# Extending a prime divisor to a principal divisor

Let $X$ be a noetherian,integral,separated scheme which is nonsingular in codimension $1$. Let $Z_1, \ldots, Z_k$ be a fixed set of prime divisors. Now given a prime divisor $Y$, does there exist prime divisors $W_1, \ldots, W_m$, none of them equaling any of the $Z_j$s, such that $Y +\sum n_i W_i = 0$ in $\text{Cl}(X)$?

Further, when can we do it with $n_i \ge 0$? For example in $\mathbb P^n_k$ one can not.

I can easily do the first part for curves over algebraically closed fields by using a Chinese remainder type argument. But I don't see it in the general case or know if its true. Basically I am interested to find out how much I can modify the support of a Weil divisor. If true, my statement would inductively imply that we can always remove any chosen set of prime divisors from the support and still maintain the same linear equivalence.

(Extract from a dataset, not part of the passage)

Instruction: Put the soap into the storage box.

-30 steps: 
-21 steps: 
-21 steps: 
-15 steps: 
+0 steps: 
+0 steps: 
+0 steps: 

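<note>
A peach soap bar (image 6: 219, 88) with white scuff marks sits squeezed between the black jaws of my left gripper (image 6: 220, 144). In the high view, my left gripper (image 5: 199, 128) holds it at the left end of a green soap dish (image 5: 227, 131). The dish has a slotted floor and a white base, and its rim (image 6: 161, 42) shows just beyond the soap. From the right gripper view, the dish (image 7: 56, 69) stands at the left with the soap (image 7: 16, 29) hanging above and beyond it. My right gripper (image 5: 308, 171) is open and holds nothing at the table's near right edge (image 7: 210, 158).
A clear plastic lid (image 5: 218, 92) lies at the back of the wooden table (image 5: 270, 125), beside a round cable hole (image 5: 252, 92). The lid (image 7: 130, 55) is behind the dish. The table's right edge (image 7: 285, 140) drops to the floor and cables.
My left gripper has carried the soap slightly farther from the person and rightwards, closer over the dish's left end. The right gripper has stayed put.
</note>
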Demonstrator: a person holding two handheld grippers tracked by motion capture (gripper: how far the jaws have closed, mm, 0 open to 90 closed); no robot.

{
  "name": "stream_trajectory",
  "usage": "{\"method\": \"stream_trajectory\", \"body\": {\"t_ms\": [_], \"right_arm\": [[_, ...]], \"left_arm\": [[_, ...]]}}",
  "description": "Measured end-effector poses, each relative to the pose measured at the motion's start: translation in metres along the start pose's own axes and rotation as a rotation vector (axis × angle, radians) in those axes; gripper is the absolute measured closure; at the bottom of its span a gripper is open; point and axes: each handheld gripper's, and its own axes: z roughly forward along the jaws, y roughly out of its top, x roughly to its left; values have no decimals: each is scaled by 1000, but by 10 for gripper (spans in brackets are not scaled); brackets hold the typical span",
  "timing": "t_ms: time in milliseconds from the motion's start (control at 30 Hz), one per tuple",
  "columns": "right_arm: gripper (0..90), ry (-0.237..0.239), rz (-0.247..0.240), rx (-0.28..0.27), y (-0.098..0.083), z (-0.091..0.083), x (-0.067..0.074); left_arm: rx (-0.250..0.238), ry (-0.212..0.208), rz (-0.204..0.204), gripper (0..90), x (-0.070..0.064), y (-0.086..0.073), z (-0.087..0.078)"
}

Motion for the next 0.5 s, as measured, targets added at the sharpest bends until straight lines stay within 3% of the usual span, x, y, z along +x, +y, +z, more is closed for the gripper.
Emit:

• You can find such $W_i$ if $X$ admits an ample invertible sheaf. You can also find such $W_i$ if $X$ is everywhere regular. The easiest counterexample I know begins with a "nice" $X'$ that fibers over a hyperelliptic curve $C$ and such that every divisor class on $X'$ is the pullback of a divisor class on $C$. Now glue a section of the fibration to itself via the hyperelliptic involution. Remove a general point $t$ on the resulting $\mathbb{P}^1$. Let $Y$ be the fiber over one point of $C$ mapping to $t$, let $Z_1$ be the fiber over the other point of $C$. May 24, 2016 at 12:50
• @JasonStarr: Thanks a lot for your comment. Could you please hint at how X admitting an ample invertible sheaf helps to prove the result? May 24, 2016 at 13:33
• If you want to see a really baby version of this I think Ex. IV.1.9 in Hartshorne is good. Of course, you said you already knew how to do curves and there are many more assumptions there, but still.
– Hoot
May 24, 2016 at 15:00

Let $A$ be an ample divisor class. Then there exists an integer $n_0$ such that for every integer $n\geq n_0$ and for every $j=1,\dots,k$, both the sheaf $\mathcal{E}_j=\mathcal{O}(nA-(\sum_{i\neq j} Z_i))$ is globally generated and the sheaf $\mathcal{F}_j=\mathcal{O}(nA-Y-(\sum_{i\neq j} Z_i))$ is globally generated. Thus, there exists a section $s_j$ of $\mathcal{E}_j$, resp. $t_j$ of $\mathcal{F}_j$ that is nonzero at some point $p_j$ of $Z_j$. Now consider every $s_j$, resp. every $t_j$, as a section of $\mathcal{O}(nA)$, resp. $\mathcal{O}(nA-Y)$. The sum $s=\sum_j s_j$, resp. $t=\sum_j t_j$ is nonzero at every point $p_j$. The zero divisor $W_-$ of $s$, resp. $W_+$ of $t$, is an effective Cartier divisor whose prime Weil divisors are distinct from every $Z_j$. Of course $W_-$ is linearly equivalent to $Y+W_+$. Thus $Y+W_+-W_-$ is linearly equivalent to zero.
For the counterexample, begin with a fiber variety $F$ such that the only Cartier divisor on $F$ is the zero Cartier divisor, e.g., let $F$ be the glueing of a line to a disjoint conic in $\mathbb{P}^3$. Note that $F$ is quite singular, but it is regular in codimension $1$. Now let $C$ be a hyperelliptic curve, and let $f:C\to B$ be the quotient by the hyperelliptic involution. Let $X'$ be $C\times F$. Let $y_0\in F$ be a general closed point of $F$, i.e., a smooth point of $F$. Form $\overline{X}$ as the scheme obtained as the coproduct of $C\times\{y_0\} \to X'$ and $C\times\{y_0\} \to B\times\{y_0\}$. Now let $t\in B$ be a point that is not any of the branch points of $f$. Let $X\subset \overline{X}$ be the open subset obtained by removing the closed point $(t,y_0)$.
Every Cartier divisor on $C\times F$ is of the form $D\times F$ for a Cartier divisor $D$ on $C$. Since $C\times F$ is smooth at the two points lying over $(t,y_0)$, the pullback to $C\times F$ of every Cartier divisor on $X$ extends to a Cartier divisor on all of $C\times F$. Restricting the Cartier divisor on $X$ to the curve $(B\setminus\{t\})\times \{y_0\}$, the Cartier divisor $D$ must be of the form $f^*E + m \underline{p} + n\underline{q}$, where $f^{-1}(\{t\})$ equals $\{p,q\}$. Thus, if we let $Y$ be $\underline{p}\times F$ and if we let $Z_1$ be $\underline{q}\times F$, then there is no choice of $W_i$ satisfying the conditions.